Lou Arrendale joins a very select group of fictional characters who take on a life above and beyond the fictional world that is their own. His unique and engaging manner coupled with his distinctive voice means that he will stick with the reader long after the plot of the novel has faded from memory. In some ways, this is the ultimate coup for the writer: in this case Elizabeth Moon has created someone different, yet someone with whom we can still identify, for whom we can still feel some empathy. Lou’s mind is wired differently to that of most people, and yet we find ourselves wondering about the little things that he fixates on: what is the speed of dark? And what makes us so normal when Lou’s outlook on life, his routine and sense of structure, makes so much more sense than our own.
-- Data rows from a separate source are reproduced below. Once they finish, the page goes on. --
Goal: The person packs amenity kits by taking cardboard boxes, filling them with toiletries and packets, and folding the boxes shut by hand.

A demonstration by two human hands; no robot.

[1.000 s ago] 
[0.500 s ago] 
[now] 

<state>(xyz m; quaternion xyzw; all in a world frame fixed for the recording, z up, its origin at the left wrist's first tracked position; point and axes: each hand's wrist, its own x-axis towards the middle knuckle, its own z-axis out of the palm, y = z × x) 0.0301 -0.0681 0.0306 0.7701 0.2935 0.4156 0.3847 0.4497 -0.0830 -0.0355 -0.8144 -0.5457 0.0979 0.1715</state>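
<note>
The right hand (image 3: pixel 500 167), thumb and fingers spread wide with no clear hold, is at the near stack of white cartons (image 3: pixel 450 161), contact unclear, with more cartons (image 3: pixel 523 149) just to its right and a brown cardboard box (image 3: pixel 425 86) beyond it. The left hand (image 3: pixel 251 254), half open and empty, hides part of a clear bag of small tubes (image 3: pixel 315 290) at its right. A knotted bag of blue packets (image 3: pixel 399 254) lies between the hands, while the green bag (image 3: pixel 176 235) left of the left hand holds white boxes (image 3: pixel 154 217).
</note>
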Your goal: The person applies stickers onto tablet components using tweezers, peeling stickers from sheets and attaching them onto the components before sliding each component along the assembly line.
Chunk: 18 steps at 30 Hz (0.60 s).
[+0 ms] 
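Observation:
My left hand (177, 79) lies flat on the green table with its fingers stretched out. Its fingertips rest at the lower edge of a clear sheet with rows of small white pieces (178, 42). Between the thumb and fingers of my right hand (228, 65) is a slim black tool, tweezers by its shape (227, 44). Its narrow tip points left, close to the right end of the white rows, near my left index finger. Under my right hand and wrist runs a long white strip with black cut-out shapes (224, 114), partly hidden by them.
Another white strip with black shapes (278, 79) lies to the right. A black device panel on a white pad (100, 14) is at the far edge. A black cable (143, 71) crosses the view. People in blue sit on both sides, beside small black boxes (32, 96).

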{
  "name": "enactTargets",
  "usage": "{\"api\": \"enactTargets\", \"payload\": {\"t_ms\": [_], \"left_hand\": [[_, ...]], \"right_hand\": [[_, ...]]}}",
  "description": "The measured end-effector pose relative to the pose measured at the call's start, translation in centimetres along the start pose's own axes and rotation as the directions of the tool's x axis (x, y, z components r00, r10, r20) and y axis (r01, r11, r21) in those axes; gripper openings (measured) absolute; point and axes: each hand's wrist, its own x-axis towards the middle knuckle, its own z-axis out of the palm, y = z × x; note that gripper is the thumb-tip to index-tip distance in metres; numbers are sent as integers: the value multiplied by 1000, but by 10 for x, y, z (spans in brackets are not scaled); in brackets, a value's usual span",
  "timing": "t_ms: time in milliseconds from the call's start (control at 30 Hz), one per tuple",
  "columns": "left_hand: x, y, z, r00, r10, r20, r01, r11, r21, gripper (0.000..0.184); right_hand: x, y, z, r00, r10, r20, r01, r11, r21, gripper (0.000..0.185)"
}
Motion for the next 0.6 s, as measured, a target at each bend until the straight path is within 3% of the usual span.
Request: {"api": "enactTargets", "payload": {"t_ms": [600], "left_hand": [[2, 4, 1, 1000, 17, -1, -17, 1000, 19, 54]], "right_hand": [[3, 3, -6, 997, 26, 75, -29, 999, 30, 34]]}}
Published in the UK by Orbit and labelled as Science Fiction, Elizabeth Moon’s Speed of Dark is a novel that breaks the mould. The tomorrow setting is what makes this science fiction, the fact that most human defects no longer exist, but aside from that, this is a story that could happen at any time. It’s a slow-burner, but once you start, it is imperative that you finish, and as quickly as possible. Over ten years old, this is one of those books that I occasionally stumble across and wonder why I’ve been ignoring it for so long. It’s a beautifully-written character study that forces the reader to see the world from a slightly skewed perspective, and ask the question: what is it about me that makes me who I am? Unmissable.